◆ WHAT IS NEEDED ◆
Copy the lines below exactly, starting at the one with "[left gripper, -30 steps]" and ending at the one with "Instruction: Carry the", and leave out any picture.

◆ SUPPLIED MATERIAL ◆

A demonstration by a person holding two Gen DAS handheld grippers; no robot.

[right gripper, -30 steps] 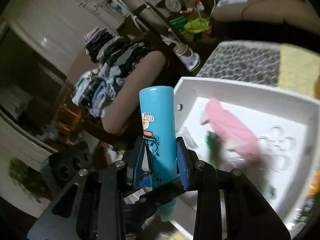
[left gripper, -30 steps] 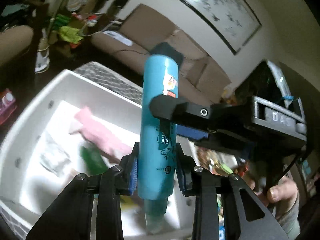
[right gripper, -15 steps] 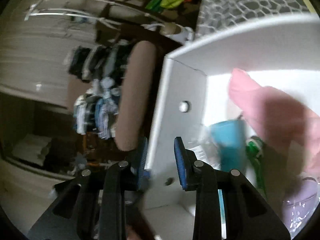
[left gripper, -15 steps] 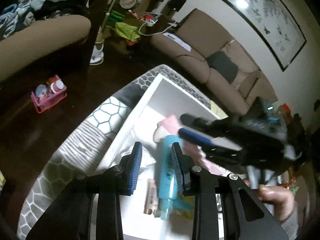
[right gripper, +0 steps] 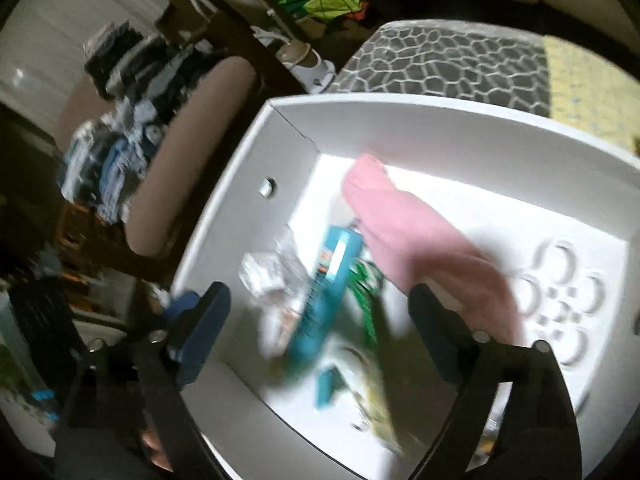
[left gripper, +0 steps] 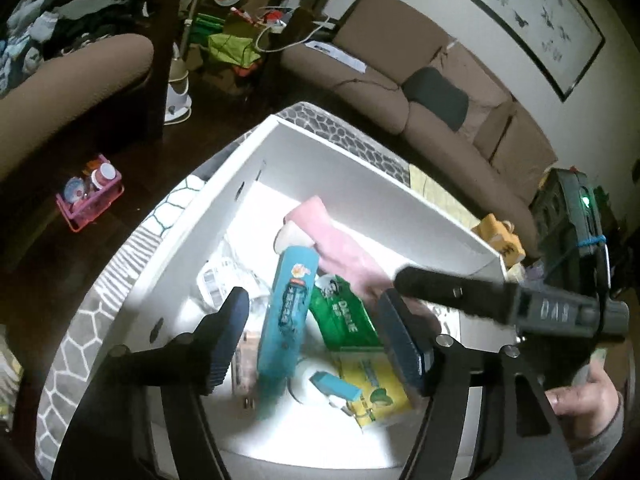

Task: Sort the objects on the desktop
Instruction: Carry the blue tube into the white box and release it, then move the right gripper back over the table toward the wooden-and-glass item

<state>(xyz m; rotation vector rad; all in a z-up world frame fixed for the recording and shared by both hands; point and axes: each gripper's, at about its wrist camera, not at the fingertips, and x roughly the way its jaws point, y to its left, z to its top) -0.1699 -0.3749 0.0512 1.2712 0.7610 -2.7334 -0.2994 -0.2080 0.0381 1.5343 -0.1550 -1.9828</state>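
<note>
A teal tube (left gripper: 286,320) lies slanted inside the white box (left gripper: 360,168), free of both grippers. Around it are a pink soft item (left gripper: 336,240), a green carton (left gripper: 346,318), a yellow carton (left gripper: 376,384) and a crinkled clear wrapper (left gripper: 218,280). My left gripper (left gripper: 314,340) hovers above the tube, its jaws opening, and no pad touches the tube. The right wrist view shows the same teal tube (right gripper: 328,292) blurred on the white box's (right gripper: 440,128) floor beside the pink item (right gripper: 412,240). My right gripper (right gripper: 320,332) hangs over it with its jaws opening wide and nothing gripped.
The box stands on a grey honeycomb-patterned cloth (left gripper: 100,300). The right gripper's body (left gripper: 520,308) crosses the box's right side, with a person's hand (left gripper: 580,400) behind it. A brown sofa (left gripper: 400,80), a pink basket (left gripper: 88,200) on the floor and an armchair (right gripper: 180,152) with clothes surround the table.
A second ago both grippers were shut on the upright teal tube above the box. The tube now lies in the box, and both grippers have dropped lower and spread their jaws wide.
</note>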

◆ THE ANSWER ◆
[left gripper, -30 steps] 
[right gripper, -15 steps] 
[left gripper, -15 steps] 
[right gripper, +0 steps] 
[left gripper, +0 steps] 

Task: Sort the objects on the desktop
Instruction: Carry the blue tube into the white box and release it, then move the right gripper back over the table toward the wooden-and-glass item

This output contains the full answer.